Overall, there were no significant differences in mortality for women compared with men at 30 days (2 vs. 1.2 percent, respectively) or one year (9.3 vs. 10.2 percent). There wasn’t a substantial difference in disabling stroke or any stroke over those time periods, either, but women showed an increased risk of minor stroke at 30 days (2.1 percent vs. 0.7 percent).

Previous studies, including of earlier iterations of the Sapien valves, showed a “distinct survival advantage” in women versus men despite an increased short-term risk of vascular complications and bleeding events in women, Szerlip et al. pointed out.

But they offered three explanations for why the mortality risk may have been leveled in this study. First, patients were, on average, at lower risk than previous studies. Second, “procedural techniques including precise positioning, smaller vascular sheaths, and high transfemoral access rates resulting in low rates of vascular injury make the procedure safer compared with earlier studies.”

And finally, the authors said more appropriate valve sizing reduced paravalvular leak (PVL)—which has been linked to mortality—to low levels in both sexes. They credited the more accurate sizing to the mandatory use of preprocedural multidetector CT (MDCT) imaging and the addition of a 29-millimeter valve to the lineup. More than 35 percent of men in the study received this largest valve size, compared to just 1.4 percent of the women.
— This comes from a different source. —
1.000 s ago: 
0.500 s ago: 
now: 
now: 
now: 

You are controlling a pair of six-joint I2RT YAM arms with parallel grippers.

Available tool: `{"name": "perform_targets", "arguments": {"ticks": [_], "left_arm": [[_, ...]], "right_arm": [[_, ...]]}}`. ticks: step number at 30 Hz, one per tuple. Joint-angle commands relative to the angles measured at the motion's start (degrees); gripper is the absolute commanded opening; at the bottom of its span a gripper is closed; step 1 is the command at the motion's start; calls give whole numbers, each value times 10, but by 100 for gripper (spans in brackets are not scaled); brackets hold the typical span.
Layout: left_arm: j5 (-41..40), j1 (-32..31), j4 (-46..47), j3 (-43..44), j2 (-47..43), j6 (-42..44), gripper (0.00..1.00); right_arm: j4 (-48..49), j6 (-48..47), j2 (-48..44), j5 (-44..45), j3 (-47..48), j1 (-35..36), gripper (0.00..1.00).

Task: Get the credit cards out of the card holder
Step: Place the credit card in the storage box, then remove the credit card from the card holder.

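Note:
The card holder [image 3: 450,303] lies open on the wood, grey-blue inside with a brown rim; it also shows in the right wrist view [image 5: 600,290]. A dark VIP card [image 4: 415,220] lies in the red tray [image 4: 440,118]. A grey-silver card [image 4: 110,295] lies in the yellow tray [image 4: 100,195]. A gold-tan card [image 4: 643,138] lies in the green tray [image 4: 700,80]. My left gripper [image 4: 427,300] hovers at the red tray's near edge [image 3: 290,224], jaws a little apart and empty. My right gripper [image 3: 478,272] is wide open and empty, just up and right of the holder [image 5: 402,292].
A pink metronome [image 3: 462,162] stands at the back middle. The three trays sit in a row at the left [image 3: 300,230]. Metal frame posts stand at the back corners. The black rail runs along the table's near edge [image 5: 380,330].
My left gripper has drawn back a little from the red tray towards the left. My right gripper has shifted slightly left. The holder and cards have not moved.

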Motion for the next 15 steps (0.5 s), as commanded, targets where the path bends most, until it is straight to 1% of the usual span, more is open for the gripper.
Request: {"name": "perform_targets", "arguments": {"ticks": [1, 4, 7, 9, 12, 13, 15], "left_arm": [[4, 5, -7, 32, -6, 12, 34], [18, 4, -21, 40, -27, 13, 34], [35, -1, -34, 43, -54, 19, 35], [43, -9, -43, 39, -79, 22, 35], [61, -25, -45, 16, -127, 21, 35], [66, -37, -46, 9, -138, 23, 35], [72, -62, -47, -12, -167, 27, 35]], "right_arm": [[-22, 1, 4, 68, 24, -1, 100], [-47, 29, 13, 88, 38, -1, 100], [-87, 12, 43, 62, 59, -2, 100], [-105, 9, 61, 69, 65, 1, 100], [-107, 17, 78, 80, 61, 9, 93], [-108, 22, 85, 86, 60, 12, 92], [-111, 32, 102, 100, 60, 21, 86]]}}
“The availability of 29-mm S3 valve and MDCT imaging for valve sizing in this study appears to have disproportionately benefited men more than women,” Szerlip et al. wrote. “Thus, proper valve sizing might have been achieved with relatively equivalent frequency in men and women in this analysis, whereas women were more likely to receive the optimal valve size in prior studies. With improved valve sizing benefitting predominantly men as compared with women, a decreased incidence of PVL in men should be reasonably expected.”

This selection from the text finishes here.